**WHAT THE EXERCISE ASKS:** Where a line in the listing contains the string "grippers", copy that line out.
-- DATA EXCERPT follows --
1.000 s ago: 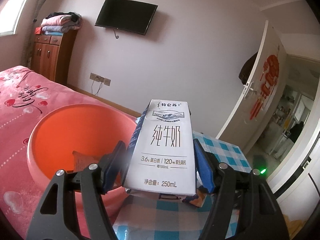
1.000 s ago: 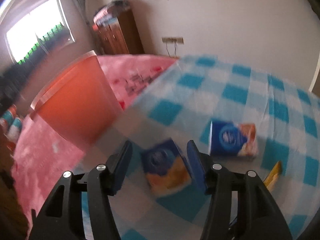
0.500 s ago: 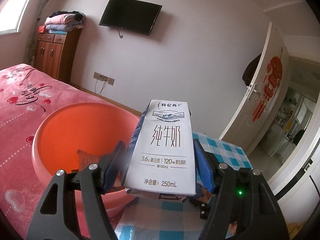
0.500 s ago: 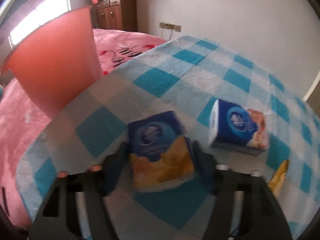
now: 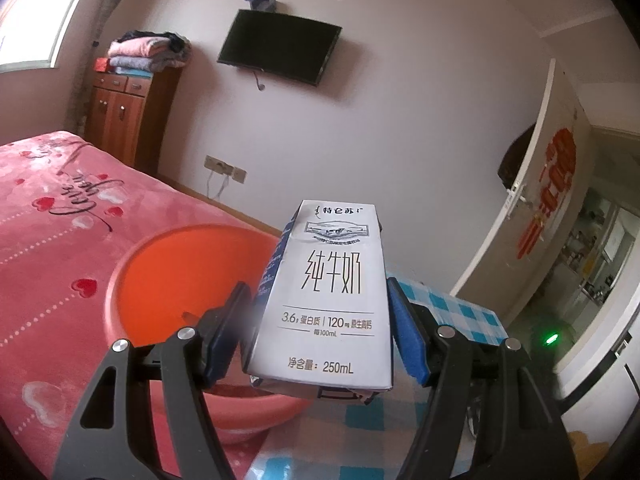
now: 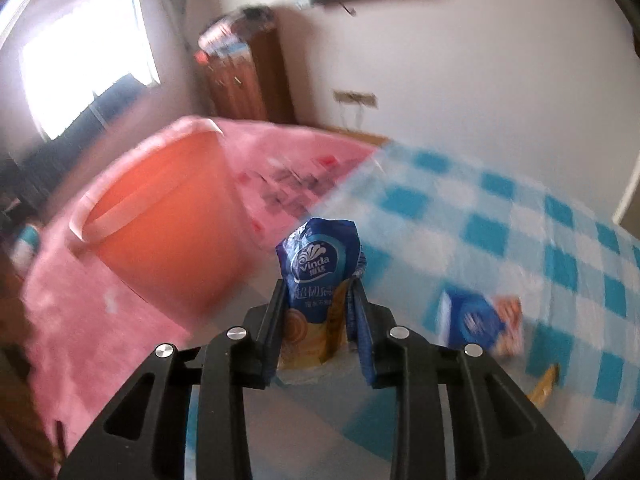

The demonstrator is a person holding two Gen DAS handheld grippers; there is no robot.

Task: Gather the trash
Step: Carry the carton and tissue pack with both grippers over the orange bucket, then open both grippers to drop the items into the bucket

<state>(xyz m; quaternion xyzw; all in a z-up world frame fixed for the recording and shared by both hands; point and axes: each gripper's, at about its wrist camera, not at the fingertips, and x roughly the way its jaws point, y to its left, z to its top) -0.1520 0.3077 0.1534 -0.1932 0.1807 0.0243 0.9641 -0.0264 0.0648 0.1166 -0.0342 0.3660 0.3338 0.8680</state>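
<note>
Gripping an upright white milk carton point(image 5: 326, 300), the left gripper point(image 5: 320, 332) holds it with jaws closed on its sides, beside the orange basin point(image 5: 180, 280) on the pink bed point(image 5: 52, 240). The right gripper point(image 6: 318, 328) pinches a blue tissue pack point(image 6: 318, 268) above the checked tabletop point(image 6: 500, 220), where another pack point(image 6: 480, 326) lies.

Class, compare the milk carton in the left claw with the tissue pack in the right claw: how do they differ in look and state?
The milk carton is a stiff white box with crisp edges; the tissue pack is a soft blue and orange wrapper, crumpled where it is squeezed. The left claw stands wide around the carton; the right claw is pinched narrow. Both are gripped and held near the orange tub.
</note>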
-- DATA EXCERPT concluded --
**REPLY:**
The demonstrator is a person holding two Gen DAS handheld grippers; there is no robot.
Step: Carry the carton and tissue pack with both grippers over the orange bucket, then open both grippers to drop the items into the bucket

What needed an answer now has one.